Позади орала обожженная, ей вторила скулящая повариха, а старшая выкрикнула речитативом длинное заклинание. Оцепенение быстро прошло, как и не бывало. Я успел вскочить и попытался атаковать повторно, но тут меня приподняло и внесло спиной в ближайшую хибару. С грохотом разломав ветхую стену, я влетел в дом, разбивая останки мебели и глиняной посуды. Следом быстро скользнула повариха, выставив когти и лязгая зубами. Ее встретил удар цепью, сбив боевой настрой старухи, а я рывком вскочил и сшибся с толстухой в рукопашной.

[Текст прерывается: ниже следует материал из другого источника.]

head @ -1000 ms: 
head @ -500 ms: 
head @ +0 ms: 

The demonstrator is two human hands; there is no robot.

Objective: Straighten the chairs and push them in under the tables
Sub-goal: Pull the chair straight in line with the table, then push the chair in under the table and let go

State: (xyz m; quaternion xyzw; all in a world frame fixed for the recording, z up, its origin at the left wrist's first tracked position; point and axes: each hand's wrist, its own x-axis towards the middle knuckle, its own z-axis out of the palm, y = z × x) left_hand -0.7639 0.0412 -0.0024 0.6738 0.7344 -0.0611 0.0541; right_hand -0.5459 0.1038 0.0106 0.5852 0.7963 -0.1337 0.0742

Ведьма потеряла координацию, получив звеньями поперек физиономии, и я быстро заработал кулаками, круша заодно мебель и стены, часто промахиваясь, когда оступался из-за мусора под ногами. Ведьма верещала и полосовала когтями вслепую, а я улучил момент и подпрыгнул, вбив колено в массивный живот. Старуха всхлипнула и переломилась пополам, кашляя и хрипя. Сцепив руки в замок я изо всех сил ударил по хребту, сбив ее на пол. В проеме мелькнули драные тряпки, пахнуло псиной и в меня вцепилась тощая, клацая зубами и целясь перегрызть мне глотку. Я в последний момент успел подставить предплечье и теперь она грызла его, роняя пену и сверля меня безумными глазами.
— Гадство! — рявкнул я, размахнувшись и воздев ведьму к потолку. — Сдохни, тварь!
Шарахнув тощее тело об утоптанный земляной пол я поспешно отскочил. Тонкие звенья влились в ладонь, я замахал цепью, осыпая валяющихся ведьм ударами, благо что потолков деревенские не строили, а крыша была очень высоко. Лачуга тряслась и ходила ходуном, едва не разваливаясь по бревнышку, а когда ведьмы перестали верещать и дергаться, я добрался до двери и выпал наружу, хватая воздух. Нужно было успеть или сбежать, пока площадь с другой стороны, или…
Доски на крыше скрипнули. Я мгновенно прыгнул в сторону, не рассуждая, и перекатился через голову. Цепи выстрелили из рук, со свистом вцепились в шею старшей ведьмы, что подло прокралась поверху и едва не выпотрошила меня, сверзившись с иссохших досок.
Ведьма хватанула цепи, но тут же отдернула задымившиеся ладони.
— Не нравится, да? — процедил я, приближаясь. — Ну что, гадалка?
Звенья чуть сжались, повинуясь команде, а горбатая шея стрельнула дымком и вздулась волдырями.
— Погоди… — захрипела ведьма, вращая глазами. — Я откуплюсь… Не дави!
Цепи рванулись в стороны, в пыль упала голова с перекошенной рожей и растрепанными седыми патлами.